Anomalisa

  • Title: Anomalisa
  • IMDb: link

AnomalisaBased on his play, Charlie Kaufman‘s stop-motion feature focuses on depressed self-help author (David Thewlis) in a Cincinnati hotel the night before the latest stop on his book tour. Alternatively charming and tedious, Anomalisa delivers a collection of mundane and awkward experiences and conversations highlighted by the author, who hears everyone he’s ever met speaking in Tom Noonan‘s voice, meeting an insecure young woman (Jennifer Jason Leigh) whose voice breaks the self-help guru out of his melancholy.

Centering a film around a lonely puppet with questionable sanity who hears the world in monotone makes for an unique film experience. That said, Anomalisa is a film I could never quite wrap my arms around and embrace. Kaufman and co-director Duke Johnson certainly tap into some real human emotion, but with the focus on the boredom, monotony, and depression of the life of our schmuck of a protaganist all Kaufman really has to explore is that same boredom, monotony, and depression with no end in sight. Dragging its way through several scenes, Anomalisa is a 90-minute film that often feels quite a bit longer.

Even with these complaints Anomalisa is certainly worth viewing as an impressive, if not always engaging, piece of filmmaking. It may not always work, but, as Kaufman is want to do, he does succeed in crafting a film around his unique voice.
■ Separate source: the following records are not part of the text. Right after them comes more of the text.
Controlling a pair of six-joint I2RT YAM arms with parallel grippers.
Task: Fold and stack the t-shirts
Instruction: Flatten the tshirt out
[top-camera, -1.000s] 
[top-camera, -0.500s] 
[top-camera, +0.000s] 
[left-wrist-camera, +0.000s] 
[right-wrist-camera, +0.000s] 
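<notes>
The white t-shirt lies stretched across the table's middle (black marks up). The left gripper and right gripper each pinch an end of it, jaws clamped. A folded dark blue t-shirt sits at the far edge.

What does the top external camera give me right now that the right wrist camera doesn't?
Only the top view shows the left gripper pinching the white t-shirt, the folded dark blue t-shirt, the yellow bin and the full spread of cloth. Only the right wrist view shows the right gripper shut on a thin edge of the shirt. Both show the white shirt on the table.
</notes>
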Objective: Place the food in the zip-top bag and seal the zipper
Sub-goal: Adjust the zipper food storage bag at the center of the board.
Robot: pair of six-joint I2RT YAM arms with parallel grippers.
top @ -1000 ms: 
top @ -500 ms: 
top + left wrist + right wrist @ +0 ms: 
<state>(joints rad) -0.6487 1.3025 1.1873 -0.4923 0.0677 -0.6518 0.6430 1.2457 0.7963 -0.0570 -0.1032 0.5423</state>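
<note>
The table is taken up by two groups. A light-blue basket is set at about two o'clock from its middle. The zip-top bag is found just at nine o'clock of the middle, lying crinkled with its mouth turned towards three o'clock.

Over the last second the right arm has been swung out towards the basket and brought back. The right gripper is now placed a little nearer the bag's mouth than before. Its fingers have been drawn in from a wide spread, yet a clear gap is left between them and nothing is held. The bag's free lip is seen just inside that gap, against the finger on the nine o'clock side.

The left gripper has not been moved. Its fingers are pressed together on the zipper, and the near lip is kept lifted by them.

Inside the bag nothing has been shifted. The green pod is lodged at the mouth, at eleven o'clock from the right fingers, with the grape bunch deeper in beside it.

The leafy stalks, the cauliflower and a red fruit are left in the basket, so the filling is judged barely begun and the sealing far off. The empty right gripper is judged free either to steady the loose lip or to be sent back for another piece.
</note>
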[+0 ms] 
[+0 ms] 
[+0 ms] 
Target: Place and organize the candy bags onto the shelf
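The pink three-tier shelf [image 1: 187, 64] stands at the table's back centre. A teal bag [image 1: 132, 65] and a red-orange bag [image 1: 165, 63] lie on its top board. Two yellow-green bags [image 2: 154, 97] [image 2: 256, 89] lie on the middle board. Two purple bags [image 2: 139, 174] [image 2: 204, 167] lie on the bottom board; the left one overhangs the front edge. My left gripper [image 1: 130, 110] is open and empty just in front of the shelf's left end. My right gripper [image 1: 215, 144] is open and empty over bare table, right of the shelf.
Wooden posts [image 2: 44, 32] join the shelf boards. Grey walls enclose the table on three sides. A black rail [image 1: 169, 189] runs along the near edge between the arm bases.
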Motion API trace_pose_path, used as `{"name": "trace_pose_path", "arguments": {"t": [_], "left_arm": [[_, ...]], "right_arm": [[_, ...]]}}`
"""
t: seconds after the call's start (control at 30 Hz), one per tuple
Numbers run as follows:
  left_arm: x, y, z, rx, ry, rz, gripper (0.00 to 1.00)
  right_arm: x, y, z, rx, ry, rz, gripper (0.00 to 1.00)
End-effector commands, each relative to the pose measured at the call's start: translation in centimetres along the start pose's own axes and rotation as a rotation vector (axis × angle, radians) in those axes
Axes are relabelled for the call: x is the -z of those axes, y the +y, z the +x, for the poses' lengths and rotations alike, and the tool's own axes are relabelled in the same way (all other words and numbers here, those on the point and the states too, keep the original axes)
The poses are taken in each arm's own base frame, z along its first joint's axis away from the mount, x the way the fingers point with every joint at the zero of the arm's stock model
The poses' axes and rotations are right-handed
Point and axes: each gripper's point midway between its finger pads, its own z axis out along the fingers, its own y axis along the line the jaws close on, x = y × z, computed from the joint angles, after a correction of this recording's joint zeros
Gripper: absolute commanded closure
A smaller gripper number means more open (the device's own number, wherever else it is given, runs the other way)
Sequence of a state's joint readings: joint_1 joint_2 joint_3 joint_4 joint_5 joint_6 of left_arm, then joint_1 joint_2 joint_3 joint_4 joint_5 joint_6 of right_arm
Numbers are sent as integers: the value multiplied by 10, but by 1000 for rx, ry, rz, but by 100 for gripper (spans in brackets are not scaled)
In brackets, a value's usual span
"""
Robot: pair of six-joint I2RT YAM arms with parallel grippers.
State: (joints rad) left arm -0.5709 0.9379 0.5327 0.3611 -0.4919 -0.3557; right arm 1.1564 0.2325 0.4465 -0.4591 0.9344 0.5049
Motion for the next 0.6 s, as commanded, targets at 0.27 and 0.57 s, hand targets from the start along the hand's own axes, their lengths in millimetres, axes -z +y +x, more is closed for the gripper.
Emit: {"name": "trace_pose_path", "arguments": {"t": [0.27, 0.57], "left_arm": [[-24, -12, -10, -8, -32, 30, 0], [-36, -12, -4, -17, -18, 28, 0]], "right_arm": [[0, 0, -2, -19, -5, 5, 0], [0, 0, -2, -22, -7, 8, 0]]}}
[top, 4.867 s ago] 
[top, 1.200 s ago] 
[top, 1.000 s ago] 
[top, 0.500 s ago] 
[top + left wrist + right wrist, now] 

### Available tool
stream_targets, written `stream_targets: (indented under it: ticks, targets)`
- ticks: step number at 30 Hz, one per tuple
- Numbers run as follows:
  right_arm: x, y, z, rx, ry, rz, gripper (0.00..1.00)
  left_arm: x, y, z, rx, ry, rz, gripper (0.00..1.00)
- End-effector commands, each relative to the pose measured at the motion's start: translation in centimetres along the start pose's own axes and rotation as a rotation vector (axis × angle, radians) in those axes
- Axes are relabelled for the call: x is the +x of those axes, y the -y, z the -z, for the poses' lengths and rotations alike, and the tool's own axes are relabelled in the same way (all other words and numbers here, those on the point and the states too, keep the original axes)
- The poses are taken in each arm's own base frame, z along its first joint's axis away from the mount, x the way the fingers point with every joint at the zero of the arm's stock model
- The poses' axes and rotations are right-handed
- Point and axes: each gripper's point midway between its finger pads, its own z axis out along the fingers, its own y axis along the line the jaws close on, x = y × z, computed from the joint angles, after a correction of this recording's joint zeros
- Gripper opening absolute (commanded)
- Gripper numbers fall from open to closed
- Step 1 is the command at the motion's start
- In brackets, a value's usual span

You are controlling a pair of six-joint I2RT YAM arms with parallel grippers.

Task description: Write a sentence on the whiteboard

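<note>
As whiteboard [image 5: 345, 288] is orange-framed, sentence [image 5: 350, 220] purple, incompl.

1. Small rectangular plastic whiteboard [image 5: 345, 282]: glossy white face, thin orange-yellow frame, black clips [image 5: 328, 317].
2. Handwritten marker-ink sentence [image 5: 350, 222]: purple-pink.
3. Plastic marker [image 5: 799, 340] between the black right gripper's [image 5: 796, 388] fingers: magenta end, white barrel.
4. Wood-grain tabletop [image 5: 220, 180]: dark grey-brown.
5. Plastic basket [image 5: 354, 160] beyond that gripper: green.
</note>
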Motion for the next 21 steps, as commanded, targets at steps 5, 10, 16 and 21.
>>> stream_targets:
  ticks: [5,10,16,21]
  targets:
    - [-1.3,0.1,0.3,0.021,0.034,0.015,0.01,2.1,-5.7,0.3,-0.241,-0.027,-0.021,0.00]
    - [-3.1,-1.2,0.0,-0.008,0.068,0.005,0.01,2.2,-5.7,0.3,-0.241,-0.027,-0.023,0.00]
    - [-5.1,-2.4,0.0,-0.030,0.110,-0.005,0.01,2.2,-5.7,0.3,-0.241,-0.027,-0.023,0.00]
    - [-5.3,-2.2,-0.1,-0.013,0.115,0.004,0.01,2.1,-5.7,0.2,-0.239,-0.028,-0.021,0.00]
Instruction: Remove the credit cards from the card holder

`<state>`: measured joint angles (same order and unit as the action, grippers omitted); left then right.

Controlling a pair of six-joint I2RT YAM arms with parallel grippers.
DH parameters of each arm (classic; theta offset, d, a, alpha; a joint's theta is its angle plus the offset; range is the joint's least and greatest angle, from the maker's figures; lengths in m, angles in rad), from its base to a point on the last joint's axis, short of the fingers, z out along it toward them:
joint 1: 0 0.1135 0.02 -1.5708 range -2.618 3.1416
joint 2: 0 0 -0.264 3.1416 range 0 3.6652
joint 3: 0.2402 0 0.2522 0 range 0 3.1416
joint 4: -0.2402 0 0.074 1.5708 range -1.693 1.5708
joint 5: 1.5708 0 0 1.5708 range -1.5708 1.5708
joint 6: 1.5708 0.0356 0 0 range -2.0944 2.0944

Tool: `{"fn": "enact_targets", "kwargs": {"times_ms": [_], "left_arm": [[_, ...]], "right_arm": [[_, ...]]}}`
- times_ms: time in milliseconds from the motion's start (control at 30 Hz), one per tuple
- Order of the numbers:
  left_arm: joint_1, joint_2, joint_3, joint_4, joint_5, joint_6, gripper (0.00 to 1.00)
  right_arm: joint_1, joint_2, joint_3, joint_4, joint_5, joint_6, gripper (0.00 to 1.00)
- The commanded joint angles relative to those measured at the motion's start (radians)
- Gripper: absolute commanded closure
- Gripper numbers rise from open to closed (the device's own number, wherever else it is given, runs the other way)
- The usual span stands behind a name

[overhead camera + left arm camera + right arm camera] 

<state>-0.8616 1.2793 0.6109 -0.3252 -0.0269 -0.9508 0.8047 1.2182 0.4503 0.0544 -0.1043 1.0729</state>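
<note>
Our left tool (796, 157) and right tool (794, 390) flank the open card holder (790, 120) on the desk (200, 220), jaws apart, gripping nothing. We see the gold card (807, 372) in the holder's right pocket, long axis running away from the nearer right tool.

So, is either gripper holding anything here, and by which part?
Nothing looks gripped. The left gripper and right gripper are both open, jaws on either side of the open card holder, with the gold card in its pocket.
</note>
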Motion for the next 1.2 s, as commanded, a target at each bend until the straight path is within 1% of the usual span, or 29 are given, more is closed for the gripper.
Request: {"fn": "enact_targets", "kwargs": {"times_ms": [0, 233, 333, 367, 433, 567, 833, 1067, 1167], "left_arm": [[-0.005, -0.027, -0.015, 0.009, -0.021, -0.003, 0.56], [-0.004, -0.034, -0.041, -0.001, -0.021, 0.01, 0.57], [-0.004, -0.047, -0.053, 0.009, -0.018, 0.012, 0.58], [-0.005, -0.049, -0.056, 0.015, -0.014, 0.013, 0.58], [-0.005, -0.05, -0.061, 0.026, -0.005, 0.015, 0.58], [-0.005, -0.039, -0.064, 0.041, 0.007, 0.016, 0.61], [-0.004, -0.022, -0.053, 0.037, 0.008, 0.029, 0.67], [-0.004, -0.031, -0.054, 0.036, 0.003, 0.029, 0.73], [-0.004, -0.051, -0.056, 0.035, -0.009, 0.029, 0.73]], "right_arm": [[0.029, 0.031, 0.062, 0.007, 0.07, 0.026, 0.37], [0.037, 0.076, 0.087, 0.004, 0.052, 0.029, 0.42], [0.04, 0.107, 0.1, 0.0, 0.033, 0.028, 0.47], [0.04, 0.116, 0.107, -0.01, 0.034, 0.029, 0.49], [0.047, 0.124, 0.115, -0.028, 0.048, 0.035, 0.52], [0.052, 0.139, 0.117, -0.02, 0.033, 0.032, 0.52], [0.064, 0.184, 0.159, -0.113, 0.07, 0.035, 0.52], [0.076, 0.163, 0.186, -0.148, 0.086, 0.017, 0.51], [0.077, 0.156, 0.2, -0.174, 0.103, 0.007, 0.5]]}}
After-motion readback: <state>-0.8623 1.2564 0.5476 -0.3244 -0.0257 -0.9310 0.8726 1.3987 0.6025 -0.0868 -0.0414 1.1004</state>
Hidden beneath the story, however, the filmmaker does have much to say about the nature of a man’s relationship with himself, the world, and about the nature of fleeting love. The human condition certainly has plenty of the kinds of sequence Kaufman celebrates here, and, while realistic and honest, they are made no more interesting watching puppets play them out. Where the film embraces the absurd, such as its sex scene followed by our protagonist’s nightmare vision, it transcends the monotony it otherwise too earnestly embraces for much of its running time.